**Activity**
Copy out all lines from the entries below in which "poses" occurs.

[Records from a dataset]
- Opening Delimiter -
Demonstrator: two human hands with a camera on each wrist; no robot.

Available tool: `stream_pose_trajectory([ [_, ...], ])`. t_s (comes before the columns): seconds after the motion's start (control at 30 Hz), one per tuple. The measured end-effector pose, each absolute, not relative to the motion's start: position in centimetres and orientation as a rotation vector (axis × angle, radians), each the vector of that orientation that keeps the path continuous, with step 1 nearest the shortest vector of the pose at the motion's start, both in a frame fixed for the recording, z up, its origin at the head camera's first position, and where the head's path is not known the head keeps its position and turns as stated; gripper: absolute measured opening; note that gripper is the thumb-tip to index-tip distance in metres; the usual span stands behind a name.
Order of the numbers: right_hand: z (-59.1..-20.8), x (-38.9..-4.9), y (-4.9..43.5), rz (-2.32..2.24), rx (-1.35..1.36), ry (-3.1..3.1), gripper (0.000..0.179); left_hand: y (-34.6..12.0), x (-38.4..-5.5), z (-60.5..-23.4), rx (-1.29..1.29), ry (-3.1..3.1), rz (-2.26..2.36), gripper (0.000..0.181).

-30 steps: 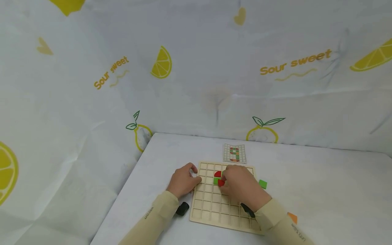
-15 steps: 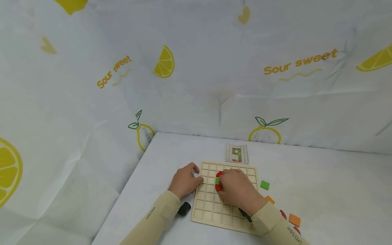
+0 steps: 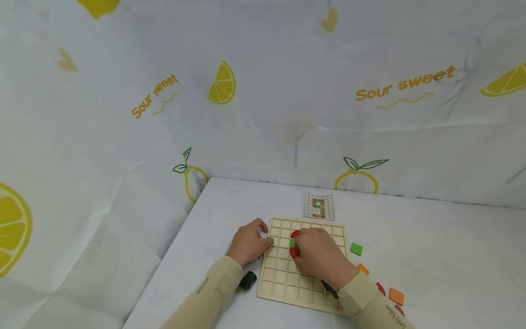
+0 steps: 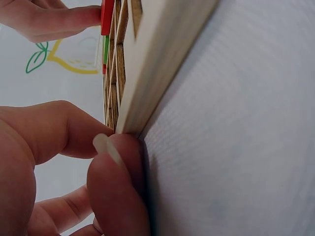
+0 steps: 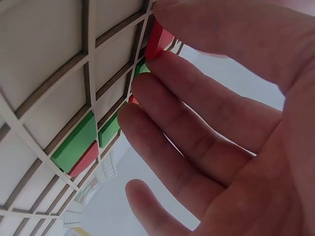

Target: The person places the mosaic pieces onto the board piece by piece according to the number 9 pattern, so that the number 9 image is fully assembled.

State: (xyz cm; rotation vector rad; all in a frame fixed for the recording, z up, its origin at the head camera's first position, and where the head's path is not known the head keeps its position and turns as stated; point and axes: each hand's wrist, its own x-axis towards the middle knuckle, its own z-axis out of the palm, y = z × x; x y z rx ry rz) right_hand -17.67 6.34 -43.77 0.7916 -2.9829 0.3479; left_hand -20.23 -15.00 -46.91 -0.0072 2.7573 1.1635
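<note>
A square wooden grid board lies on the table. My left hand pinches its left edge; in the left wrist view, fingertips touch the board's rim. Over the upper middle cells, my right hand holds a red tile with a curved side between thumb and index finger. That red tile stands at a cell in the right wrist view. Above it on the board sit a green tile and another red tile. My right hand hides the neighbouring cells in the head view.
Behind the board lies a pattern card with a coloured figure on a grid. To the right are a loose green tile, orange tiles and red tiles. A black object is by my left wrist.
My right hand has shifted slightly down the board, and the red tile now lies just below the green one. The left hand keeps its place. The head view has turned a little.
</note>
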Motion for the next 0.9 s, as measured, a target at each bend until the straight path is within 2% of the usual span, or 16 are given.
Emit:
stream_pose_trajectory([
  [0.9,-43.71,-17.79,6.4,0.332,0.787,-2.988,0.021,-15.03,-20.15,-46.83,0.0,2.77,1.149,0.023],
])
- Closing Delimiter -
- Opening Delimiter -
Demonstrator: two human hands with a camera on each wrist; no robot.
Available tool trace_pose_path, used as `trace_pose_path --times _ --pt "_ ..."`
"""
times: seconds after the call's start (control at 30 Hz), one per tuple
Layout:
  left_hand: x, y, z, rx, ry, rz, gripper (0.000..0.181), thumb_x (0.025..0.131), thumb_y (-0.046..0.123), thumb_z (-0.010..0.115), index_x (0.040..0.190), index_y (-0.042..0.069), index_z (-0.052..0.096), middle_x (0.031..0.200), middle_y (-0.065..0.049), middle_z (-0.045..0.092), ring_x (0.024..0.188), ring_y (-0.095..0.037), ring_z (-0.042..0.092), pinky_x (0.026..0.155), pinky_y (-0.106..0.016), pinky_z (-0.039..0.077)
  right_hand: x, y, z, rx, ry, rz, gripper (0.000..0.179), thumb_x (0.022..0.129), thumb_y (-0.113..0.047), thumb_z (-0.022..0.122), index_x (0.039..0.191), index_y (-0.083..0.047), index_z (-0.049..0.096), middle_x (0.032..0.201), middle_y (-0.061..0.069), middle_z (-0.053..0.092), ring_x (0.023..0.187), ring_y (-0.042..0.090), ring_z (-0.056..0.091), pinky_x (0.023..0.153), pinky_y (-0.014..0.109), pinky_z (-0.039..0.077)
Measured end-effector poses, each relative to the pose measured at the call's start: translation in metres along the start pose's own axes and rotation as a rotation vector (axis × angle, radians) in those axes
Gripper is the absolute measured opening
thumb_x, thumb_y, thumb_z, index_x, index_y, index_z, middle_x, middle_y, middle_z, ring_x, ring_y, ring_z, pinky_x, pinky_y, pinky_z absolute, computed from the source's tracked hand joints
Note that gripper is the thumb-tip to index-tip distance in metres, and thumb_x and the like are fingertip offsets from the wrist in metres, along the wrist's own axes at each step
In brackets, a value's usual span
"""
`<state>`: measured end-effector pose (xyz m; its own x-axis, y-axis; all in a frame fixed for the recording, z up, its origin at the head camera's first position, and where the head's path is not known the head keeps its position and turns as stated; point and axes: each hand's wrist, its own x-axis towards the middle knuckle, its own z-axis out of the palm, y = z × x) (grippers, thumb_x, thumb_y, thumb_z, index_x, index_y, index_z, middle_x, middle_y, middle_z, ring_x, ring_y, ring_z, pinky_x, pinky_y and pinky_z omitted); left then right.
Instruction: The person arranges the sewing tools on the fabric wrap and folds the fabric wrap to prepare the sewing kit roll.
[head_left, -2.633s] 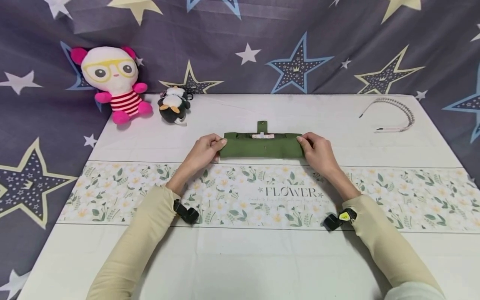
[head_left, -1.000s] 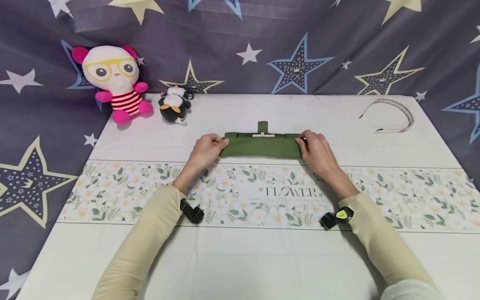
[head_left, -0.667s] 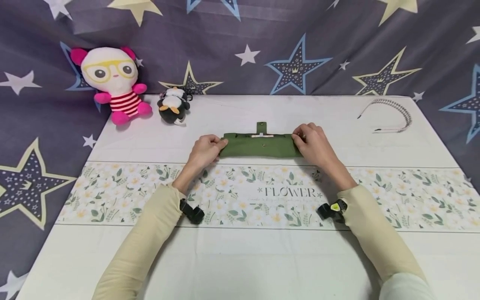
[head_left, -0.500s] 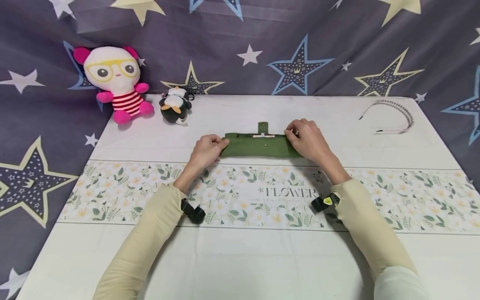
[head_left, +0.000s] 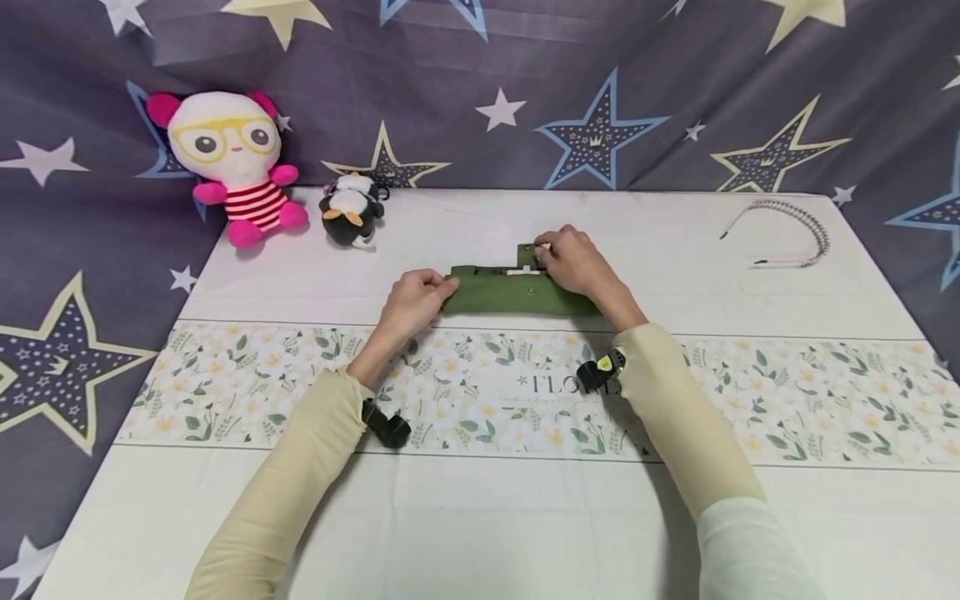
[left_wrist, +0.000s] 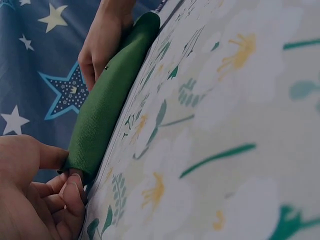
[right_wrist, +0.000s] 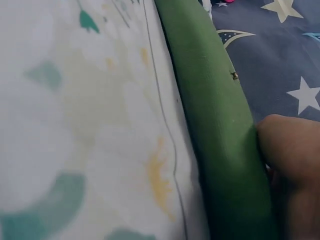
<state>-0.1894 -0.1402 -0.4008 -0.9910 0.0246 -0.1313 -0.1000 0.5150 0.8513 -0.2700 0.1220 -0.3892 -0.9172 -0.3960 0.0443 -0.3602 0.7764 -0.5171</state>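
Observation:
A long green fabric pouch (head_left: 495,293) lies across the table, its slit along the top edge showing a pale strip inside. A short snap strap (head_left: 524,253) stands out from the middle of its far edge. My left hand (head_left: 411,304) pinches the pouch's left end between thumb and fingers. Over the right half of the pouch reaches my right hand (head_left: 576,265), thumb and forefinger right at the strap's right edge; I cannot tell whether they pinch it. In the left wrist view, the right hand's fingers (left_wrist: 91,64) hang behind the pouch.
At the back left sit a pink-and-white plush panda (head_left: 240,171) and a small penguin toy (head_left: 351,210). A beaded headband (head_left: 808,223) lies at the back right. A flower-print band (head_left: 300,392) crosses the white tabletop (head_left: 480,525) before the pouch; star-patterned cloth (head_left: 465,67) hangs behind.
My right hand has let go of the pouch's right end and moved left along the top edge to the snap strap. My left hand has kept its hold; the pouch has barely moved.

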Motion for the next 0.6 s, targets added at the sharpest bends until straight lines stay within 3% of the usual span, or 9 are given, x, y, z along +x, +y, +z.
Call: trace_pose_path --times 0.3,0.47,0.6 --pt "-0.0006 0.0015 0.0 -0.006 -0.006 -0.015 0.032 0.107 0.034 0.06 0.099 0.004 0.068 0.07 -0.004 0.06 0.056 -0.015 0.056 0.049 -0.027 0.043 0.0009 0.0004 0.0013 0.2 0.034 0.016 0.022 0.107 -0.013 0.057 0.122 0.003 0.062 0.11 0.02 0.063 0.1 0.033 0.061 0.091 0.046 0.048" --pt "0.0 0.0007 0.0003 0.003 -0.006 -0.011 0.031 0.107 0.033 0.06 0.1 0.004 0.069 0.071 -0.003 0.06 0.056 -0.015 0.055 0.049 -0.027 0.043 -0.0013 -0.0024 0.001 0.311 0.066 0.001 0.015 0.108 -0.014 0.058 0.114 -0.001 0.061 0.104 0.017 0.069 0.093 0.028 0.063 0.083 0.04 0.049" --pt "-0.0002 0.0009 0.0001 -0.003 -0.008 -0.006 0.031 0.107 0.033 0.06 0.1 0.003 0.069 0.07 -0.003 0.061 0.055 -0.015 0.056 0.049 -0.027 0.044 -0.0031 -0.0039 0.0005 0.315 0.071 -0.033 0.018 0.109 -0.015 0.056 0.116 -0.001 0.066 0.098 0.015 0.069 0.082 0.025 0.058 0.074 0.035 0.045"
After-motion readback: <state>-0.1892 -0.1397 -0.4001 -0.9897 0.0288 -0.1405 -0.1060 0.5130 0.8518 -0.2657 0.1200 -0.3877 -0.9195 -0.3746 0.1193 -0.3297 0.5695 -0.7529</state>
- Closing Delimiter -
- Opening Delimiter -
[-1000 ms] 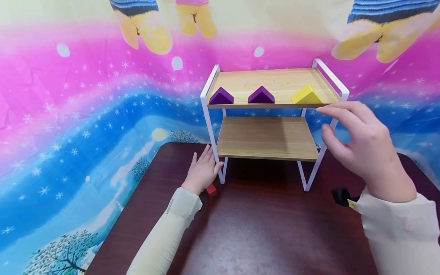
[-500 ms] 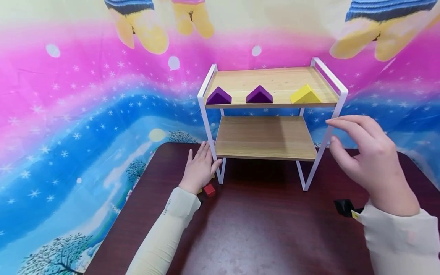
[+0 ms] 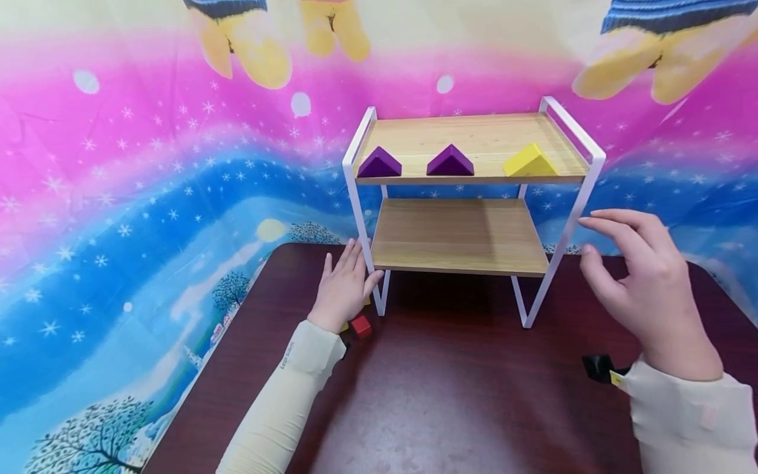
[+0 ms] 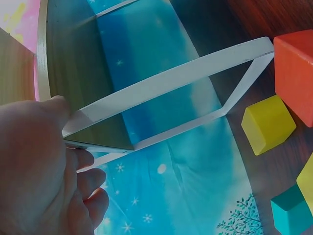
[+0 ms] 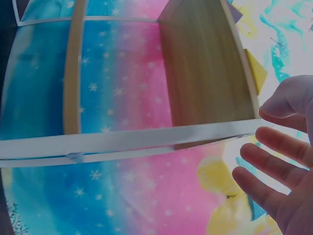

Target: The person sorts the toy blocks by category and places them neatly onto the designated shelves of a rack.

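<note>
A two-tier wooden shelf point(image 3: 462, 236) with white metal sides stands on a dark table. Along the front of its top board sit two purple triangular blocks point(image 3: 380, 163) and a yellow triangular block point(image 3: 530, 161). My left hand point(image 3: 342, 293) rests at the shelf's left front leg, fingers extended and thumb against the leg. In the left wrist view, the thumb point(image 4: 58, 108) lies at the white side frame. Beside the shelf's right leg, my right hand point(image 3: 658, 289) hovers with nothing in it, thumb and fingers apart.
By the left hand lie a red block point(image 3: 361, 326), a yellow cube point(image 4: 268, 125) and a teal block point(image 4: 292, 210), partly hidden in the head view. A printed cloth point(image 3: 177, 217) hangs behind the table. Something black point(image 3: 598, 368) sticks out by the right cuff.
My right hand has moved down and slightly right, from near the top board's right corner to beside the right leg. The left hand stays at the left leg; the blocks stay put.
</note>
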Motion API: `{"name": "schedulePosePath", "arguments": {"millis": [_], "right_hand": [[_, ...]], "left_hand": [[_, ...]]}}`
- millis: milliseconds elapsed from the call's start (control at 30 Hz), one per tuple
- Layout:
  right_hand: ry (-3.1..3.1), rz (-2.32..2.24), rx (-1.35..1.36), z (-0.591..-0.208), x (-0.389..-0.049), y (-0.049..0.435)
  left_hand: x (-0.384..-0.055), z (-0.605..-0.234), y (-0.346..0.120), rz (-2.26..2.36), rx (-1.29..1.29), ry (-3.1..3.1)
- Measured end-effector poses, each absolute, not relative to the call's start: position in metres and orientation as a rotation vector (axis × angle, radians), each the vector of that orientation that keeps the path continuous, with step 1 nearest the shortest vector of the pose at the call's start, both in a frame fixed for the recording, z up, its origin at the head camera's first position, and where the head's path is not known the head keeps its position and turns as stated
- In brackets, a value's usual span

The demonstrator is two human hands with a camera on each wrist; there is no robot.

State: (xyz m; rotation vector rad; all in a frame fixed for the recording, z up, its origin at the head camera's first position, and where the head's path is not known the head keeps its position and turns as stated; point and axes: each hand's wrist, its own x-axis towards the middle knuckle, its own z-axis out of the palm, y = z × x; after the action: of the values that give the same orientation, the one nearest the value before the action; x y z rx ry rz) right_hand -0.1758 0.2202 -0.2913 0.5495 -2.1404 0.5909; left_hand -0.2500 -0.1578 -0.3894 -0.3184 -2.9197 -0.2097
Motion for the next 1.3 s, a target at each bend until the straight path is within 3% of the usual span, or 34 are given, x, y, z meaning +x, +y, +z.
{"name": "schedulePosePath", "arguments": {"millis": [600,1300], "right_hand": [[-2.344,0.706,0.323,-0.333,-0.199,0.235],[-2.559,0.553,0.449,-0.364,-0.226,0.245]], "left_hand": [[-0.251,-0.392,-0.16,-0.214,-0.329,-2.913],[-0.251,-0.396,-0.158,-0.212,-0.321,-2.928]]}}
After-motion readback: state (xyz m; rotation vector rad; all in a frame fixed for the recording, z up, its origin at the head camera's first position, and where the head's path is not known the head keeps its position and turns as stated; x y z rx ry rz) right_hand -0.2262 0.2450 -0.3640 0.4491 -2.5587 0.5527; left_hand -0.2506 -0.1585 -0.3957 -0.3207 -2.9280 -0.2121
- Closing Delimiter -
**Answer for this exercise**
Measured end-effector poses, each relative to the pose measured at the call's start: translation in metres along the start pose's own axes and rotation as a rotation vector (axis × angle, radians) in those axes
- Measured end-effector poses, each absolute, not relative to the call's start: position in metres and orientation as a rotation vector (axis × angle, radians), each the vector of that orientation that keeps the path continuous, with step 1 nearest the shortest vector of the pose at the call's start, both in a frame fixed for the recording, z up, its origin at the head camera's first position, and where the head's path is not known the head keeps its position and turns as stated

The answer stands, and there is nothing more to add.